### Task brief
Exactly the lines from the start of the data below through the line containing "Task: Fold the" must be returned, and no others.
Start of Dataset content
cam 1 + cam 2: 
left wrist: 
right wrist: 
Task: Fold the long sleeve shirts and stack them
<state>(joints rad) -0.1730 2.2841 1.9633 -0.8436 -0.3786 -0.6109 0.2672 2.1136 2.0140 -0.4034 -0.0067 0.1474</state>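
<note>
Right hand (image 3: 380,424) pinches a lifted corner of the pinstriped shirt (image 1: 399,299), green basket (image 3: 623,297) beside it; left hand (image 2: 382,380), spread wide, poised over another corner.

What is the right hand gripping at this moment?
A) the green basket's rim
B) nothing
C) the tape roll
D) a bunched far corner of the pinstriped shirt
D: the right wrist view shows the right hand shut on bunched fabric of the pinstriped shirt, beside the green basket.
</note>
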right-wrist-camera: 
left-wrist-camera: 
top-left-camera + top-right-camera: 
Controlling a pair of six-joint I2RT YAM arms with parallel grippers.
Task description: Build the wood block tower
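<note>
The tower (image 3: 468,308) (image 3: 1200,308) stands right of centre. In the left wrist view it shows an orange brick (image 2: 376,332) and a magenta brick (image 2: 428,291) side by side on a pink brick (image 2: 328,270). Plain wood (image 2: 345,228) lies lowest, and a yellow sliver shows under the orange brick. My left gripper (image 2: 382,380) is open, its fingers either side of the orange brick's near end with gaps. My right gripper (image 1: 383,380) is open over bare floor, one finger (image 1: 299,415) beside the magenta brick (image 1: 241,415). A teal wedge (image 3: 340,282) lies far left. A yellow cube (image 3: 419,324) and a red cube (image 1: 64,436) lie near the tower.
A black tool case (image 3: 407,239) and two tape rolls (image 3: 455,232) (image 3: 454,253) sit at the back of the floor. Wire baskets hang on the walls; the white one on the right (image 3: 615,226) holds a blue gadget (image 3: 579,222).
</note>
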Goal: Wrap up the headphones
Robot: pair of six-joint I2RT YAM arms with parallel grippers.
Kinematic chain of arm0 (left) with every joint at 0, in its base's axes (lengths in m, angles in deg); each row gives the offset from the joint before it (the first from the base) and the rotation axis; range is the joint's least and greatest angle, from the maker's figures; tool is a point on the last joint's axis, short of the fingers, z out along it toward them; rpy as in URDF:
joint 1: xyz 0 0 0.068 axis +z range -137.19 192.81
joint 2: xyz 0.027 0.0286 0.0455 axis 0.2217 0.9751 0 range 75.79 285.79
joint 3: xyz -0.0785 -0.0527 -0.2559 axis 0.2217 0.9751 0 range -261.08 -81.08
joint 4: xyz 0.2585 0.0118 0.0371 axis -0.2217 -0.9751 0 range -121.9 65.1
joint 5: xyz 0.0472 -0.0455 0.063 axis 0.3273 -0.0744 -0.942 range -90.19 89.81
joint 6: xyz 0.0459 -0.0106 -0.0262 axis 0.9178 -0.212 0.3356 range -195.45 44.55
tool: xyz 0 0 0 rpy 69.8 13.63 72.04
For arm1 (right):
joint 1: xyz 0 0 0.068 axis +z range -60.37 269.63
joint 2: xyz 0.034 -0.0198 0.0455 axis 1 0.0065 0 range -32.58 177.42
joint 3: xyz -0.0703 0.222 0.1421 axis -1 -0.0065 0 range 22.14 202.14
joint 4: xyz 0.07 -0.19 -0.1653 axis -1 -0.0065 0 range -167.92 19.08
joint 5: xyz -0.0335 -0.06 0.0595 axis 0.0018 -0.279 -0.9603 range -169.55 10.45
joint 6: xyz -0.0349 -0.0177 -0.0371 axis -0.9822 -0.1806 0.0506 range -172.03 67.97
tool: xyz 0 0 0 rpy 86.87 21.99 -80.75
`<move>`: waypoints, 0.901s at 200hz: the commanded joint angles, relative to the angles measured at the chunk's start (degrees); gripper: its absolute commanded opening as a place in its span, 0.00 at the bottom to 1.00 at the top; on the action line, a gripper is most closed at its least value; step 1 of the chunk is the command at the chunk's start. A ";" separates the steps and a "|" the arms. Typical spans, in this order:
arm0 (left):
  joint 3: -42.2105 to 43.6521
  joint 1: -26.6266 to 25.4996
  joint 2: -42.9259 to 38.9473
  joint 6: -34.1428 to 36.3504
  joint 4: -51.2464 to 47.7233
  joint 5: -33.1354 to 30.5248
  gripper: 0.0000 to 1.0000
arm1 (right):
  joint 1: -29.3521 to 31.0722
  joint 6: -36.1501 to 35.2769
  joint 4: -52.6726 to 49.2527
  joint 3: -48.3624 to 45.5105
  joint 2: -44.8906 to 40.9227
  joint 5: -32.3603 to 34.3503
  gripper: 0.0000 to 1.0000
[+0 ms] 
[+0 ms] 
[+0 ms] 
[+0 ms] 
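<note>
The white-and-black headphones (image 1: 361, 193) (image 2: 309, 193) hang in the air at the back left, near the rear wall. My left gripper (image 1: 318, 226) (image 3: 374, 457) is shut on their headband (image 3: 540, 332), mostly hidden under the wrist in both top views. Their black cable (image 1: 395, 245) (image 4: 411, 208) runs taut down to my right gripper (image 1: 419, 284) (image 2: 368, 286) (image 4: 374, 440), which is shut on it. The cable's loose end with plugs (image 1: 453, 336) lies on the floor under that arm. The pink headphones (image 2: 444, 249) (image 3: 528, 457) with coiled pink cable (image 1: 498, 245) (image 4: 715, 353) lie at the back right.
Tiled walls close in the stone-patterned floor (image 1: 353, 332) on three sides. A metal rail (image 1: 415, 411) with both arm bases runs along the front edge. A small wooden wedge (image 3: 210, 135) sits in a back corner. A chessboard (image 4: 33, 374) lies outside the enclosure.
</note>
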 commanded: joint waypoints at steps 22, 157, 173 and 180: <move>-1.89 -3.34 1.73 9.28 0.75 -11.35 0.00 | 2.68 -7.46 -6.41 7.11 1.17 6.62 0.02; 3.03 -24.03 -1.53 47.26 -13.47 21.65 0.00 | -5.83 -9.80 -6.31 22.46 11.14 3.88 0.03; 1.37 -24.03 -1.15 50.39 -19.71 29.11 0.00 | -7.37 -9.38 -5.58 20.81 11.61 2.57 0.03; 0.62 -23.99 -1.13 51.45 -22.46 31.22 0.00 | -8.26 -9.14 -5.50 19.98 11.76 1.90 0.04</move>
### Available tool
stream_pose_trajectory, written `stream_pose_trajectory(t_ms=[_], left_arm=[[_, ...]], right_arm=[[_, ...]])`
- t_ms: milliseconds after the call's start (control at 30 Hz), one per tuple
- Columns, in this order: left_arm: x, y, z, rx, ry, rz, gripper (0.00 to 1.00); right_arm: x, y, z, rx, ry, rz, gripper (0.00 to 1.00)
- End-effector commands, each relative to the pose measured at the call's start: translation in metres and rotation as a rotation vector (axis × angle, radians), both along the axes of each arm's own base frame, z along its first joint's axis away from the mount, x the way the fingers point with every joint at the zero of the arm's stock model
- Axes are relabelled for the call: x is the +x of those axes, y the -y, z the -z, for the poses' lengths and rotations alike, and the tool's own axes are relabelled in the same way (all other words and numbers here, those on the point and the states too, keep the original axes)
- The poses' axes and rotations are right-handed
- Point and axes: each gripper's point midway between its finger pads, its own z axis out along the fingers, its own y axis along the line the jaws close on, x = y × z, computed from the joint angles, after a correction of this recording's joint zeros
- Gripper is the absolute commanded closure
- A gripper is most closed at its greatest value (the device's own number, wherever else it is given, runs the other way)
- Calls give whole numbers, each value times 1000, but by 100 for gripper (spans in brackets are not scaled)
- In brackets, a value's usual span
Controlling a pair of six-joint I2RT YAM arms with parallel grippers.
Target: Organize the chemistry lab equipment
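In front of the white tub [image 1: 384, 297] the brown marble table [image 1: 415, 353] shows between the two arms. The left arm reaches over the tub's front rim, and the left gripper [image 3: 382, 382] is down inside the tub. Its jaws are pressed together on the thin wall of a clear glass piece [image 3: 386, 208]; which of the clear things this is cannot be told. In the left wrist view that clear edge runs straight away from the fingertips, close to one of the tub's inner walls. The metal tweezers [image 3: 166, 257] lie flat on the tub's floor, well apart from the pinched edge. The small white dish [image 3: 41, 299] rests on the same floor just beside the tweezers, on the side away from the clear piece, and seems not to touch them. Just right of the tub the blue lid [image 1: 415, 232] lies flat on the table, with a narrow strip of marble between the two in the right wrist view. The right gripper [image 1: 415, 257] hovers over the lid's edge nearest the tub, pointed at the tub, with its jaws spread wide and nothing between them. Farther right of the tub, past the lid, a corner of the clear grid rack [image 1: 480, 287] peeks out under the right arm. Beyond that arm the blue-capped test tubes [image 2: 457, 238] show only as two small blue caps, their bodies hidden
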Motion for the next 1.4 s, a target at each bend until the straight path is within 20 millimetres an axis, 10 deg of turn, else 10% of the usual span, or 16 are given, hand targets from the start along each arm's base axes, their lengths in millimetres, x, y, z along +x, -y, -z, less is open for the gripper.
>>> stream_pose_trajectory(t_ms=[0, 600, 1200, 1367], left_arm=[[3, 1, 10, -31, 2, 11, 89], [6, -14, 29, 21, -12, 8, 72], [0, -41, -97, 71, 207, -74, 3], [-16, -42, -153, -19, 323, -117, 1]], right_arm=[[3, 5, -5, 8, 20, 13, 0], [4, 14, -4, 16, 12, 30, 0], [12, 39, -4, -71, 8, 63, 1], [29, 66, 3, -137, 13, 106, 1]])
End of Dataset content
### Problem solution
cam 1 + cam 2: 
left wrist: 
right wrist: 
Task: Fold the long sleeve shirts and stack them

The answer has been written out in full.